Kanaklata Barua was not your regular teenager. She was made of much sterner stuff. So when Mahatma Gandhi gave the call to ‘do or die’, the motto of the Quit India Movement he launched in 1942, Kanaklata went all in – and made the ultimate sacrifice.
India’s struggle for freedom from colonial rule was in its last phase and women across the country were playing a pivotal part in the movement. Probably inspired by them, this 17-year-old patriot from Assam realised that there could be no half measures if her country had to be free. So who was this braveheart?
Kanaklata Barua was born on 22nd December 1924, in Barangabari village, in present-day Sonitpur district of Assam. Her father was a farmer and the family was of very modest means. Tragedy struck when Kanaklata’s mother died when she was just five. Kanaklata had two younger sisters to take care of and as she grew older, she took life head-on.
But her troubles mounted when her father died when she was a teenager. She and her sisters were raised by their stepmother and lived with their three step-siblings. Since life was tough and money scarce, Kanaklata was unable to complete her education, having dropped out of school after third grade.
Meanwhile, with the passage of time, the Quit India Movement was gaining momentum across India. The All-India Congress Committee had passed the Quit India Resolution on 8th August 1942 at its Bombay session, demanding complete independence for India.
The arrival of Gandhi in Assam in 1921 had already galvanised the people in the state to participate actively in the freedom movement. And, on 26th January 1930, when the Purna Swaraj (‘complete freedom from the British’) declaration was made by the Congress, it encouraged people to hoist the Indian national flag across Assam. People from across the social spectrum of Assam began participating in the Freedom movement.

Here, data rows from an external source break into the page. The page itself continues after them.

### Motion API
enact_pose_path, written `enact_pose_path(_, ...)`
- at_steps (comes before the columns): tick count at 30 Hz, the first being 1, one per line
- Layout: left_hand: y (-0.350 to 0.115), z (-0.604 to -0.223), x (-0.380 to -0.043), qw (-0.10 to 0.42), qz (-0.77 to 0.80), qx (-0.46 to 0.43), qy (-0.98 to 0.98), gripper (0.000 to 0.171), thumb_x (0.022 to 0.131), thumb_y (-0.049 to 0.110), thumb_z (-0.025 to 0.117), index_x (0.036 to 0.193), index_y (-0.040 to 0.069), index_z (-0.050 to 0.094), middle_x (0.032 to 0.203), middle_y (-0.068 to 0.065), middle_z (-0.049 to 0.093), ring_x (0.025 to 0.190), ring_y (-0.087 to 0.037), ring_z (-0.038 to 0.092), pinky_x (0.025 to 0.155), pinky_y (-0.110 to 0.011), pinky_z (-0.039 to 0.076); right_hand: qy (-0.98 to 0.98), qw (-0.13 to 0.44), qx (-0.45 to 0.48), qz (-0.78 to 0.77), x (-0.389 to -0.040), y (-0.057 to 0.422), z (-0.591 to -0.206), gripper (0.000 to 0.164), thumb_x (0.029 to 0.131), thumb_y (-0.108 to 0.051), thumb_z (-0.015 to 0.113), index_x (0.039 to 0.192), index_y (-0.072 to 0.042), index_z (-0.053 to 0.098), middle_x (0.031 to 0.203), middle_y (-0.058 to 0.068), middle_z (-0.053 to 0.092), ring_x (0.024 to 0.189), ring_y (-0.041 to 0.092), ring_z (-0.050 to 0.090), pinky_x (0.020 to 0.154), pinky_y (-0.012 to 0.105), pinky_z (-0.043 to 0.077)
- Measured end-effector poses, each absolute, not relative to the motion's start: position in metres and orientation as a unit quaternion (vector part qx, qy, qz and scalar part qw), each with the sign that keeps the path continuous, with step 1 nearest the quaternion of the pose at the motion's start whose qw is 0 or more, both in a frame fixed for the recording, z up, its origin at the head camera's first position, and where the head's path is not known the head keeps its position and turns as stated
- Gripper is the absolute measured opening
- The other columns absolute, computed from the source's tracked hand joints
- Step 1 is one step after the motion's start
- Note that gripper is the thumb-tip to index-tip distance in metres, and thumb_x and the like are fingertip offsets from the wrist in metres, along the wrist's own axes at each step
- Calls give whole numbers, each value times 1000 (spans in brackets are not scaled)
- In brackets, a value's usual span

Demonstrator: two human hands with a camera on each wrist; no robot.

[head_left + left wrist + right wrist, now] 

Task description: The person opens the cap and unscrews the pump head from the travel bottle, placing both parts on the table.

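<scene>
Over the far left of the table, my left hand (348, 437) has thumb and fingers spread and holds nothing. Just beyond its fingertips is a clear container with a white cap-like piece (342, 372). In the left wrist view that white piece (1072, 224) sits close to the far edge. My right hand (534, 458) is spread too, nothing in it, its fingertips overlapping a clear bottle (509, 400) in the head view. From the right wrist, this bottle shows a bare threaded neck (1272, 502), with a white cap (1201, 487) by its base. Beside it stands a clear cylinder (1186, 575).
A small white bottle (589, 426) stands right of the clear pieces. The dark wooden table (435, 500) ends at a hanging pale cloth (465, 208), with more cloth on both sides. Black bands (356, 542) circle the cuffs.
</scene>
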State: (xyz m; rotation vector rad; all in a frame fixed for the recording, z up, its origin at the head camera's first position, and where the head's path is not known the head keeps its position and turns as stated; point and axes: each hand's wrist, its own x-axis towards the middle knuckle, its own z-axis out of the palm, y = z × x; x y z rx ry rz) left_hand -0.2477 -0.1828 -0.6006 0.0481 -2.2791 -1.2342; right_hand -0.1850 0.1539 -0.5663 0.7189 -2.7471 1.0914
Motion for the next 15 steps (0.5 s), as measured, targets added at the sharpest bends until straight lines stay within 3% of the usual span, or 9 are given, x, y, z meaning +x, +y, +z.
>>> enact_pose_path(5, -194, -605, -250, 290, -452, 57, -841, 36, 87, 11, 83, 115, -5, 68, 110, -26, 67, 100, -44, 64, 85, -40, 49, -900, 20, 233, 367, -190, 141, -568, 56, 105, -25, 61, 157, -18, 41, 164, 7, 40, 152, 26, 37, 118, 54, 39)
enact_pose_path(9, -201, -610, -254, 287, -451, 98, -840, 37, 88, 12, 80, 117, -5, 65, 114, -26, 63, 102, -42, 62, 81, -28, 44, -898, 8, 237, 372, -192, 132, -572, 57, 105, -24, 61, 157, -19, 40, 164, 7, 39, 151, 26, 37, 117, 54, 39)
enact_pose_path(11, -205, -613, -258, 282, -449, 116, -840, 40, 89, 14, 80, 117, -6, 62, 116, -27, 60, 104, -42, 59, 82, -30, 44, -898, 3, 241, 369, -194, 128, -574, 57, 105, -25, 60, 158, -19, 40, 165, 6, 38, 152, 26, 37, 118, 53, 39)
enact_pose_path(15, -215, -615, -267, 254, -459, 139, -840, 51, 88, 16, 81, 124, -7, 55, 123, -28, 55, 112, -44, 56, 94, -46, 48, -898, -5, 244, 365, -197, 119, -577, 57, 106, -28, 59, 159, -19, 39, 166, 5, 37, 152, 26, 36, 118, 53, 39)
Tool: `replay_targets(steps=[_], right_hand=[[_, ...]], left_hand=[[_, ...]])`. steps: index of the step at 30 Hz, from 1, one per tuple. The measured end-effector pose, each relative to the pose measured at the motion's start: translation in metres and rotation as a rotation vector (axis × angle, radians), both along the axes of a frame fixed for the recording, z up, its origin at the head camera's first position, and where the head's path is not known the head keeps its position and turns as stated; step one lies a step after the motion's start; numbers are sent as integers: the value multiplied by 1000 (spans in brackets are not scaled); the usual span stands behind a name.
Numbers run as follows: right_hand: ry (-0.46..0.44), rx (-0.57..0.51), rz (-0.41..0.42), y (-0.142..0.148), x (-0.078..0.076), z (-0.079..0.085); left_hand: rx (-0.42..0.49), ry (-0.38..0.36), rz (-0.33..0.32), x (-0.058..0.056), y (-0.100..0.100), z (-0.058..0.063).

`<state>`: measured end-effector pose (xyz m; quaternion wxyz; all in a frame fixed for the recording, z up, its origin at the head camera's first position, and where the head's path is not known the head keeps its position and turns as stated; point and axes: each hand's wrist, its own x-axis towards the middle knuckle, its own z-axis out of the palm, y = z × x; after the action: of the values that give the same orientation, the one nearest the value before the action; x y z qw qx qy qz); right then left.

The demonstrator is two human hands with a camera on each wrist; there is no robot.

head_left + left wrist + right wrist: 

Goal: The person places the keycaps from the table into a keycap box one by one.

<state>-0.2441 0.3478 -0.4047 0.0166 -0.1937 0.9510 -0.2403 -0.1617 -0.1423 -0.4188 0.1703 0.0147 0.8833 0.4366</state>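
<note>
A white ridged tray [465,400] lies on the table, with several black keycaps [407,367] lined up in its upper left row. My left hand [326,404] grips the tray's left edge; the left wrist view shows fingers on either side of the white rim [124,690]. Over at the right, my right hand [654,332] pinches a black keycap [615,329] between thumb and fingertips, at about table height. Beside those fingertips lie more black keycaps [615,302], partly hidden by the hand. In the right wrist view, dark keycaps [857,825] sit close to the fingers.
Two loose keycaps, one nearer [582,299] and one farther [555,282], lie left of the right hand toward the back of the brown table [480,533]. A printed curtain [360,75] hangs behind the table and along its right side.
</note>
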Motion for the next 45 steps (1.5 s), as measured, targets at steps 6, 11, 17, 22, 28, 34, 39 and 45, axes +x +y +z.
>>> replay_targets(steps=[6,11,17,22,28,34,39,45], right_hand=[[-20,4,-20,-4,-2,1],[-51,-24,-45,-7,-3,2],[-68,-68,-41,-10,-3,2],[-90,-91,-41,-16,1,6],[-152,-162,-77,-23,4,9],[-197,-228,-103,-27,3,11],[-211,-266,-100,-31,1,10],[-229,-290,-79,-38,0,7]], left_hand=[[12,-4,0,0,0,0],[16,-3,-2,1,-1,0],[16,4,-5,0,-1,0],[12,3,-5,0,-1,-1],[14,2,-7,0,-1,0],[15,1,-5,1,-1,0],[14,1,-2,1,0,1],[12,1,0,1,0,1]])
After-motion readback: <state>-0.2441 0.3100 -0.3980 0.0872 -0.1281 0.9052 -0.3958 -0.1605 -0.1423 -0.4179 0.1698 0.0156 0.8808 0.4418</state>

Assamese social activists like Kiran Bala Bora and Ambika Kakati Aidew, among others, led by example and inspired young Assamese girls to throw themselves into the freedom movement. Kanaklata Barua was thus primed for her heroic journey.
After Gandhi’s Quit India call in 1942, a large camp of revolutionaries was set up in Tezpur district in Assam, 8 km from Kanaklata’s home. When she learnt of this, Kanaklata was determined to join. She was deeply moved by the speeches of Comrade Bishnu Prasad Rabha and the songs of noted Assamese cultural icon, Jyoti Prasad Agarwala, and this fuelled her patriotic feelings.
Kanaklata started secretly attending meetings at the camp. It was her first tryst with nationalism. She was now more intent than ever on joining the revolutionaries. However, the teenager’s grandfather opposed her decision, probably because the loss of his only son and daughter-in-law had been too painful for him and he knew that revolutionary patriotism demanded sacrifice.
But Kanaklata wouldn’t relent. She convinced her stepmother and officially joined the revolutionaries. Following in her footsteps, her younger, step-brother Rajanikanta too became a volunteer with the Quit India Movement.
Movements against the British were quite peaceful in Assam but, as a precautionary measure, the Assam Provincial Congress Committee established the ‘Shanti Bahini’ (Peace force) and tasked it with guarding villages at night and keeping the peace during protests. There were as many as 20,000 members associated with the Shanti Bahini.
Jyoti Prasad Agarwala, writer, songwriter, playwright and filmmaker was one of the main organizers of the political protests in Assam. He instructed Congress volunteers of the ‘Shant Bahini’ to peacefully make their way to police stations in Tezpur district, to hoist the Indian tricolour while raising the ‘Quit India’ slogan. He therefore formed, what was then termed as the Mrityu Bahini (‘Death Army’) for this mission, in line with Gandhi’s ‘Do or Die’ call.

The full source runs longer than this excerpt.